For some reason I've never had to thicken my chili (seriously!) but occasionally, just the opposite. I sometimes have to thin it. The only liquid that goes into my chili are the cans of zesty diced tomatoes and one 6 oz. can of tomato paste. That's it. I add the beef and spices and simmer in a crock pot for several hours.
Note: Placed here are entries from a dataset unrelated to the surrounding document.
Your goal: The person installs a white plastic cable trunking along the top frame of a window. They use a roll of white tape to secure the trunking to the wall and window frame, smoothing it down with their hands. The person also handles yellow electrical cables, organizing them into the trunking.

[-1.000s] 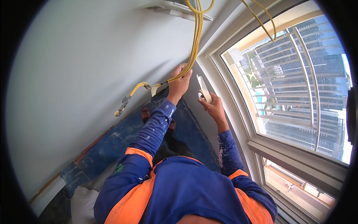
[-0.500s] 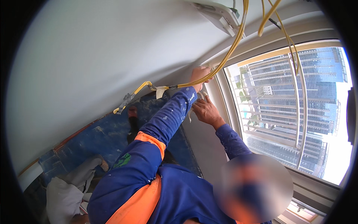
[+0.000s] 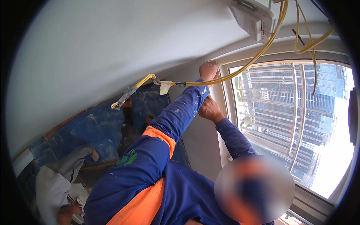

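Observation:
My left hand [image 3: 209, 71] is closed against the corner where the wall meets the pale window frame [image 3: 227, 93]. Whatever its fingers grip cannot be made out. Just below it, my right hand [image 3: 210, 109] is curled with its fingertips partly behind my left sleeve [image 3: 180, 103], and any object in them is hidden. A yellow cable [image 3: 240, 75] passes across the front of my left wrist. Its left end has a pale tag [image 3: 165, 87] and a grey taped joint [image 3: 127, 93].
A white fixture [image 3: 253, 18] and more yellow cables [image 3: 311, 45] hang at the upper right. The barred window [image 3: 277, 108] overlooks tall buildings. Blue sheeting [image 3: 93, 120] covers the floor. At the lower left are a co-worker's hand [image 3: 71, 210] and grey clothing [image 3: 52, 187]; dark-clad legs [image 3: 127, 131] show nearby.
The view has shifted, so the fixture and cables appear further right. My right fingers, with a pale strip near them before, are now partly covered by my left sleeve. The co-worker's hand shows more.

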Demonstrator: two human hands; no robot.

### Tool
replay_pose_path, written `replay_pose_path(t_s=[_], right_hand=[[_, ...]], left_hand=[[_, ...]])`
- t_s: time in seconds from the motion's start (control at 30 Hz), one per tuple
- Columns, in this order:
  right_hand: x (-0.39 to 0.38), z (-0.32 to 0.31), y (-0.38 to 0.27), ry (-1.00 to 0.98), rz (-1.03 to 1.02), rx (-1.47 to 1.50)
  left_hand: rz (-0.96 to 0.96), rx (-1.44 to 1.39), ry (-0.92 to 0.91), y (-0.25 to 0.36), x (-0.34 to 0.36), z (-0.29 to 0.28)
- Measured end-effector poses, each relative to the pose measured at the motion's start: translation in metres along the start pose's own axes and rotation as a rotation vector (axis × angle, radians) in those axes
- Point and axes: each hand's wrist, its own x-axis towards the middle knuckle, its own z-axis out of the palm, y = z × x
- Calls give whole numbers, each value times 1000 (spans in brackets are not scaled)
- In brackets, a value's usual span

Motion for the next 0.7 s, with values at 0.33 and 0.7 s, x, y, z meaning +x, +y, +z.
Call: replay_pose_path(t_s=[0.33,0.7], right_hand=[[-2,-1,0,78,11,4],[-5,-7,1,32,68,19]], left_hand=[[212,-17,57,-27,27,11],[228,31,159,-23,22,20]])
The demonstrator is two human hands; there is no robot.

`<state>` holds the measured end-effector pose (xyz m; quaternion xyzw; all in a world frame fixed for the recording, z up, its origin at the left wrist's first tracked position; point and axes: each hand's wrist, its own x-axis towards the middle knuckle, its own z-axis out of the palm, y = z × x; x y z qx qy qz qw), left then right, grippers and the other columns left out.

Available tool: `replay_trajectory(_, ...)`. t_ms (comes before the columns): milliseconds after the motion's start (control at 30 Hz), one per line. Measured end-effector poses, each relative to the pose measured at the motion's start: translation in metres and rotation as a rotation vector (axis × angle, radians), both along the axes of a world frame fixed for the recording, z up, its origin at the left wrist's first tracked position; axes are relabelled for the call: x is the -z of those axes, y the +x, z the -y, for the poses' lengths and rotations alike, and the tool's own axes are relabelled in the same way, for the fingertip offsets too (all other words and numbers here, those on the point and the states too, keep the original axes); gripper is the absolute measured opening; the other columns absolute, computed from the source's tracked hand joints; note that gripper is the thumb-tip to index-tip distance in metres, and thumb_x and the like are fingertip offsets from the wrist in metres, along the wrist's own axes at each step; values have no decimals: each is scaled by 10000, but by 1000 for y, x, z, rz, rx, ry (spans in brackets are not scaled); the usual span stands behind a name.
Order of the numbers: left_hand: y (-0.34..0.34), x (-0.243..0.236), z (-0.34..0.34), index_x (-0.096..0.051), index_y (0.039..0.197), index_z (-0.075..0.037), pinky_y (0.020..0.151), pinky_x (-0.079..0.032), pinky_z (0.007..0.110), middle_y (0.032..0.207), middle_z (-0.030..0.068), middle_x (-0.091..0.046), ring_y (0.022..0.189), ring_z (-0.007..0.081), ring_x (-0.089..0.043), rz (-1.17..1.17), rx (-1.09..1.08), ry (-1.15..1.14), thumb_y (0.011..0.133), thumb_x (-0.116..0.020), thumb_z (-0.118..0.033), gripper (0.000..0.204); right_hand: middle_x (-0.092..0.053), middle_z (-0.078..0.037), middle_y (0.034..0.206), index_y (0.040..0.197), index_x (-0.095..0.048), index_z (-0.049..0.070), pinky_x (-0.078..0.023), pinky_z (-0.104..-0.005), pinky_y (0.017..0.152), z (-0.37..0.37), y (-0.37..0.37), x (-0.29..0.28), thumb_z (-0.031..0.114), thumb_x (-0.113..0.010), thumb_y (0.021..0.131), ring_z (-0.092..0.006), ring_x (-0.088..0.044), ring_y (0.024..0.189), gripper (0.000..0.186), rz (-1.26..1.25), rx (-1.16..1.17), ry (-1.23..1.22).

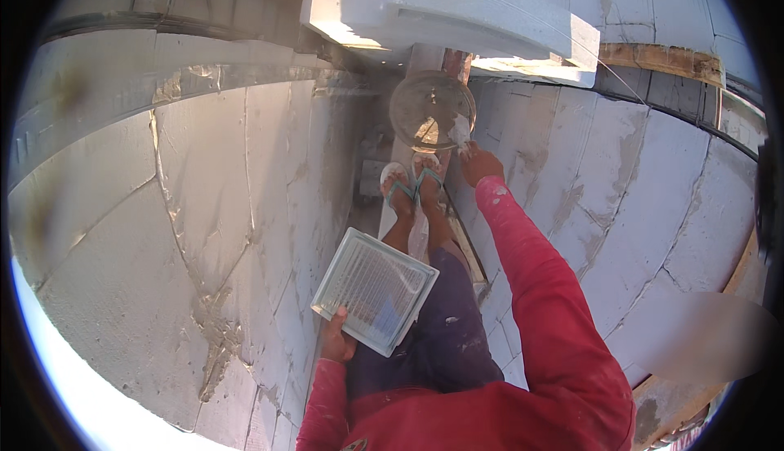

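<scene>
My left hand [337, 338] grips a square, ribbed glass block [374, 292] by its lower left edge, in front of my thighs. The block is tilted, its clear patterned face turned up. My right hand [480, 164] is stretched forward and closed round a small trowel [460, 131], whose handle is hidden in my fist. The trowel's pale, mortar-smeared blade lies over the right side of a round basin [399, 121]. Something greyish is in the basin, with a sunlit patch in the middle; how full it is I cannot tell.
My feet in flip-flops [411, 183] stand on a narrow plank, just short of the basin. Block walls rise close on the left [204, 230] and right [604, 181]. Beyond the basin a pale slab [482, 26] spans across. A wooden beam [665, 60] sits at upper right.
</scene>
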<state>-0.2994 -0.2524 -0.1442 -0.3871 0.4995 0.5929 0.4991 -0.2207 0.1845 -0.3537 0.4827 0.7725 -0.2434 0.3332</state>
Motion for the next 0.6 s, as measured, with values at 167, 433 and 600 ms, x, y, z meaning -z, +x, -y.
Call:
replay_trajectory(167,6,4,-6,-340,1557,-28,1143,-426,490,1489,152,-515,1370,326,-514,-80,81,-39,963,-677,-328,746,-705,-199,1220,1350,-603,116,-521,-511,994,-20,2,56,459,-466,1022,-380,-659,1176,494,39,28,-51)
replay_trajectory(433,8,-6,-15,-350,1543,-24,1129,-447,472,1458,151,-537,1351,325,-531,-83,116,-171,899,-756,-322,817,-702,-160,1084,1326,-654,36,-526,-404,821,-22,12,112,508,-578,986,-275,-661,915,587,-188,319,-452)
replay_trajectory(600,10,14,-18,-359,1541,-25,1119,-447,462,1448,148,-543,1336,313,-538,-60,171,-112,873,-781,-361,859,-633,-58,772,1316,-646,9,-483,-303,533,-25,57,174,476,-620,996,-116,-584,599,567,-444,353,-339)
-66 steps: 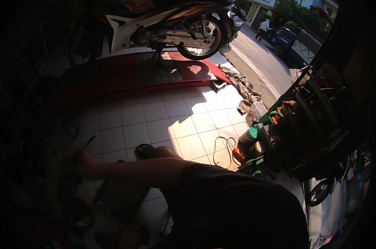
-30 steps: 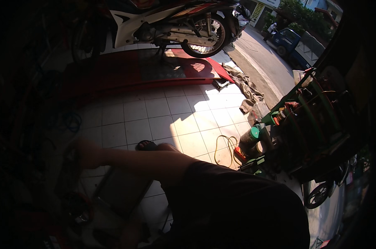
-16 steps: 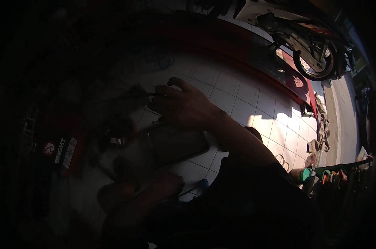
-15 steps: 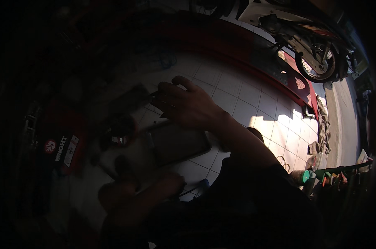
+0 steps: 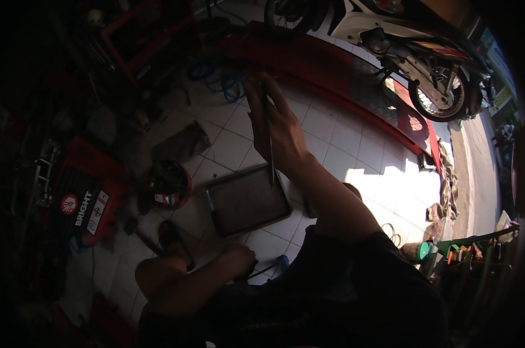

I may end up adding a 1/2 cup of beef broth, but not often.


----------



## trooper (Jan 17, 2010)

jessicacarr said:


> Say I have left over chili from supper and want to have some of the chili in a wrap for lunch the next day...how do I thicken it so as to make it 'wrap-able'?



I'd cook some spanish/brown/dirty rice and then re-fire it with your left-over chili.


----------



## Chief Longwind Of The North (Jan 18, 2010)

Whether to thicken chili or not really depends on how you like your chili, and how you make it.  A true bowl of Texas Red is dimply made with meat and spices, with maybe a touch of tomato.  It is thick and rich without the need for any thickeners.  If you make the kind of chili that is best known in my neck of the woods, then it is like chowder in texture, with a great tasting tomato broth, lots of beans and veggies, combined with meat and spices (and herbs too).  It's served in a bowl, like soup.  If you want to use the leftovers for buritoes, or with anything that needs a thicker consistancy, then you have to add something to thicken it.

I've made mine both ways, and other ways as well.  It's all about what you like.  Experiment with what everyone has said.  There are no wrong answers in this thread.  Just enjoy the process, and the experiments.  Try making white chili, or changing the kind of meat you use.  Try different kinds of beans.  Add a bit of maple syrup to one batch.  Add unsweetened chocolate to another.  You will be amazed at how many ways there are to make great chili.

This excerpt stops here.